* _Your assignment_
Quote word for word the lines below, beginning with the first and ending with the one that has "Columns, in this". Drop the pictures.

* _Exercise material_
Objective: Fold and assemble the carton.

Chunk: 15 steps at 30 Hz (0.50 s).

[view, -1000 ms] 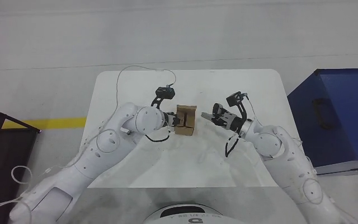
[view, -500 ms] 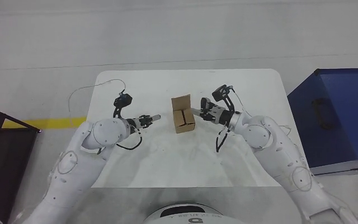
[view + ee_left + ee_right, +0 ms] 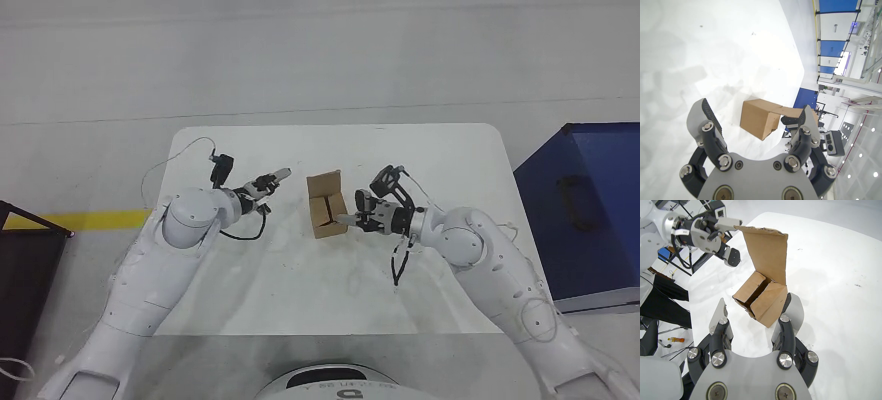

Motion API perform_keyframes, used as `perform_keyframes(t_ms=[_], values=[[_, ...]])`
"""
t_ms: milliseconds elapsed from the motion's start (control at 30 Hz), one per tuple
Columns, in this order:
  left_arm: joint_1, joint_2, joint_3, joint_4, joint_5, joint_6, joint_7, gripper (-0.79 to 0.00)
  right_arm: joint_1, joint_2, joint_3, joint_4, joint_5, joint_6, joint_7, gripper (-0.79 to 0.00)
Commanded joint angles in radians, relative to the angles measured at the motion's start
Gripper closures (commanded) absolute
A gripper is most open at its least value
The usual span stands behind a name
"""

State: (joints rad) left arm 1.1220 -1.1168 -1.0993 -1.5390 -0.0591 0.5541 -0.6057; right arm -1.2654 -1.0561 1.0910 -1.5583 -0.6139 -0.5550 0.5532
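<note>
Starting on the left: the left gripper [image 3: 276,178] hangs over the white table [image 3: 440,160], pointed at the carton [image 3: 326,203]. Its fingers [image 3: 703,106] are spread wide with nothing between them. In the left wrist view the carton [image 3: 755,121] sits a little way past the fingertips, roughly lined up with the gap. In the right wrist view one finger of the left gripper [image 3: 728,238] ends just beside the top corner of the raised flap [image 3: 768,256]. Honestly can't tell if it's touching the cardboard or just hovering next to it.

The carton is about mid-table, resting on its base with the top open. One long flap stands nearly upright on the far side from the robot. Two shorter flaps [image 3: 753,285] are tipped inward over the opening with a dark gap between them.

On the right, the right gripper [image 3: 350,217] comes in low at the carton's side. Its fingers [image 3: 791,306] are apart too, holding nothing. The carton [image 3: 764,308] sits right in front of the gap, and one fingertip is just beside the corner under the flap's hinge; contact is too close to call.

Off the table's right edge there's a blue bin [image 3: 600,210] on the floor.
</note>
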Motion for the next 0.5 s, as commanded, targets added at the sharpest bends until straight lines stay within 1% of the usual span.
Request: perform_keyframes(t_ms=[0, 133, 233, 300, 400, 467], values=[[-0.080, -0.016, 0.052, 0.066, -0.008, 0.019, -0.004, -0.785, -0.014, 0.004, 0.009, -0.017, -0.028, 0.000, 0.002, -0.603], [-0.185, -0.044, 0.136, 0.145, -0.021, 0.023, -0.053, -0.785, -0.048, 0.012, 0.023, -0.051, -0.067, 0.001, 0.008, -0.616], [-0.237, -0.056, 0.192, 0.184, -0.010, -0.040, -0.140, -0.785, -0.066, 0.016, 0.031, -0.062, -0.090, 0.011, 0.019, -0.619], [-0.255, -0.058, 0.225, 0.195, 0.020, -0.101, -0.211, -0.785, -0.075, 0.018, 0.036, -0.066, -0.098, 0.011, 0.022, -0.619], [-0.270, -0.056, 0.256, 0.211, 0.075, -0.162, -0.294, -0.785, -0.084, 0.021, 0.040, -0.071, -0.111, 0.006, 0.029, -0.625], [-0.273, -0.053, 0.265, 0.217, 0.100, -0.182, -0.323, -0.785, -0.087, 0.022, 0.043, -0.074, -0.113, 0.010, 0.031, -0.622]])
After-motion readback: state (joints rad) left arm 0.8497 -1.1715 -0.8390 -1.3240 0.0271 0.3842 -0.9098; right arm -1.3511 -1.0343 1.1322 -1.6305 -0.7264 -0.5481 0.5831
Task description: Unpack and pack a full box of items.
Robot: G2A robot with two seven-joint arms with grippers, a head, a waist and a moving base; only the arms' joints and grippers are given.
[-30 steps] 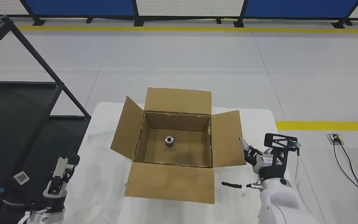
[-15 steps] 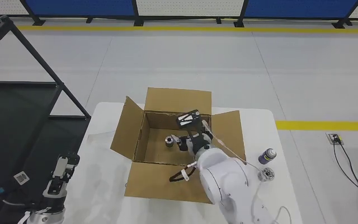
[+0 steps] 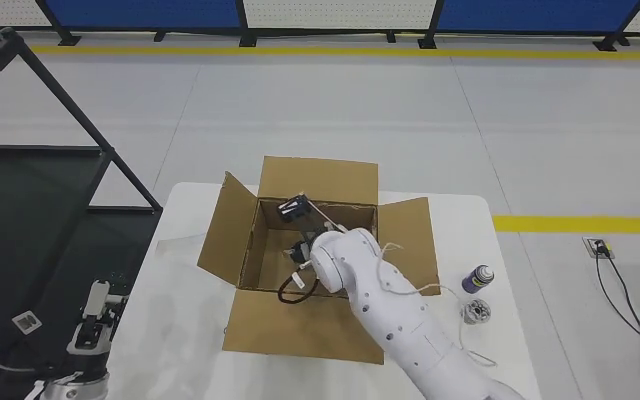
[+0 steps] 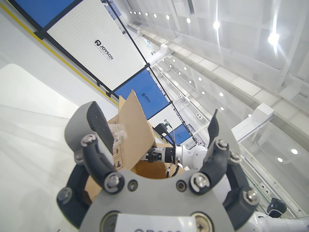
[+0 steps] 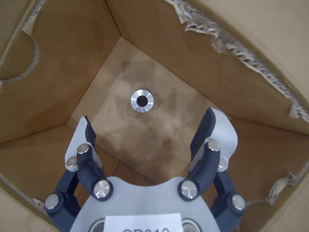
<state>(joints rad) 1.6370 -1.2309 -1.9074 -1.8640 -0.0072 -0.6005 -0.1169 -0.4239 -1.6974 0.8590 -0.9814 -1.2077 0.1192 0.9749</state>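
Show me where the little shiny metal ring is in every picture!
Top view: hidden beneath the right arm, inside the box.
Left wrist view: hidden behind the box wall, past the open jaws.
Right wrist view: the metal ring sits on the box floor, just beyond the open jaws.
Shared landmark: the box.

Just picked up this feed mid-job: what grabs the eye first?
The open cardboard box on the white table, with the right arm down inside it. Its end effector hangs open above one small metal cylinder on the box floor. A spray can stands beside the box.
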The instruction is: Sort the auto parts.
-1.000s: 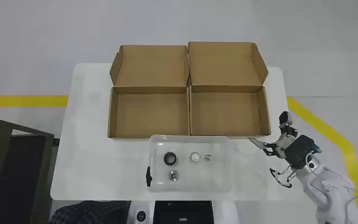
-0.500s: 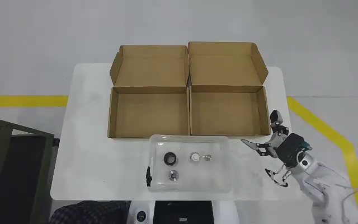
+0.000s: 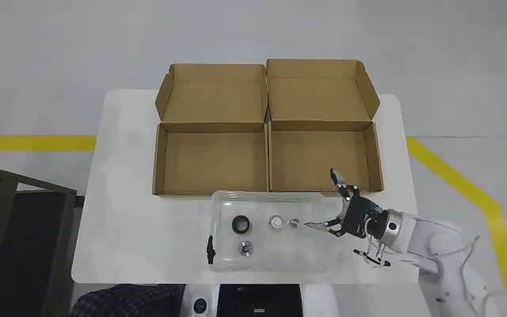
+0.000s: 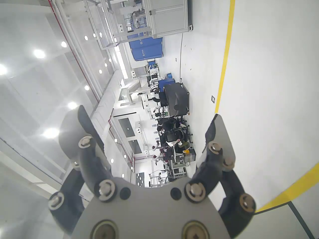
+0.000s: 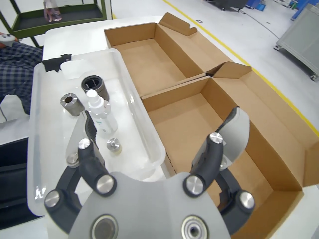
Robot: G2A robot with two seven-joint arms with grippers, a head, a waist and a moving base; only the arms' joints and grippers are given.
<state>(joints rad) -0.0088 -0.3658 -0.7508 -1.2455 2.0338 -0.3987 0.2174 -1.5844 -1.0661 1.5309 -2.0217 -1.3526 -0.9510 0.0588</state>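
Right wrist view: we found the right gripper (image 5: pixel 162 115) empty, jaws spread wide, poised at the end of the clear tray (image 5: pixel 32 115). The black bearing (image 5: pixel 94 87), steel bushing (image 5: pixel 71 103), spray bottle (image 5: pixel 101 111) and small metal cap (image 5: pixel 114 145) all lay in the tray. The near cardboard box (image 5: pixel 199 115) and far cardboard box (image 5: pixel 149 58) held nothing; we judged sorting unstarted.

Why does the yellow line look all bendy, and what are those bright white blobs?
Left wrist view: the wide lens bends the yellow floor line into a curve, and the blobs are ceiling lights flaring into the camera. Right wrist view: the clear tray catches pale glare along its wall. Top view: soft, even light on the white table.
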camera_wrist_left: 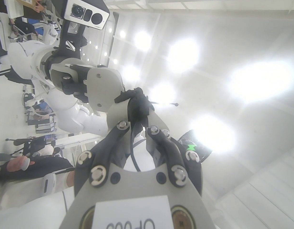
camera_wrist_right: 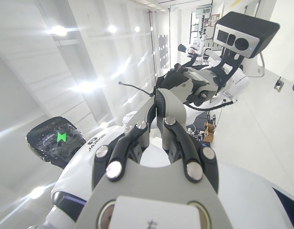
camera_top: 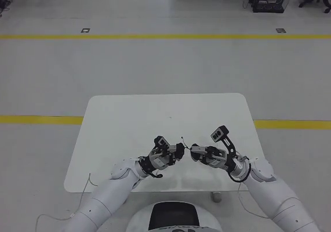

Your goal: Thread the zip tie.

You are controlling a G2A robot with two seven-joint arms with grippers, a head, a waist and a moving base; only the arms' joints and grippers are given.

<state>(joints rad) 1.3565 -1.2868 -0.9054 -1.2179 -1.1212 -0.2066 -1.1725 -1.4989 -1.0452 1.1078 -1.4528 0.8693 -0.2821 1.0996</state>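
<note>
A thin black zip tie (camera_top: 184, 141) is held in the air between my two grippers, above the near part of the white table (camera_top: 153, 113). My left gripper (camera_top: 178, 151) is shut on the zip tie (camera_wrist_left: 133, 144), whose strap runs back between the fingers while a short end with a small head sticks out sideways. My right gripper (camera_top: 195, 151) faces it tip to tip. In the right wrist view, the right gripper (camera_wrist_right: 156, 100) is shut, with the zip tie (camera_wrist_right: 135, 87) curving out from its fingertips. The left gripper (camera_wrist_right: 173, 78) sits just beyond, almost touching.
The table top is bare white, with its far half free. Grey floor with yellow lines (camera_top: 165, 36) surrounds it. Both forearms hang over the table's near edge.
</note>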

* _Answer to the problem_
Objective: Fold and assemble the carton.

Chunk: 15 steps at 30 Hz (0.50 s).

[view, -1000 ms] 
[view, -500 ms] 
[view + ee_left + ee_right, +0 ms] 

Motion API perform_keyframes, used as `perform_keyframes(t_ms=[_], values=[[_, ...]])`
"""
t_ms: milliseconds elapsed from the motion's start (control at 30 Hz), one per tuple
Columns, in this order:

No more work remains in this exercise.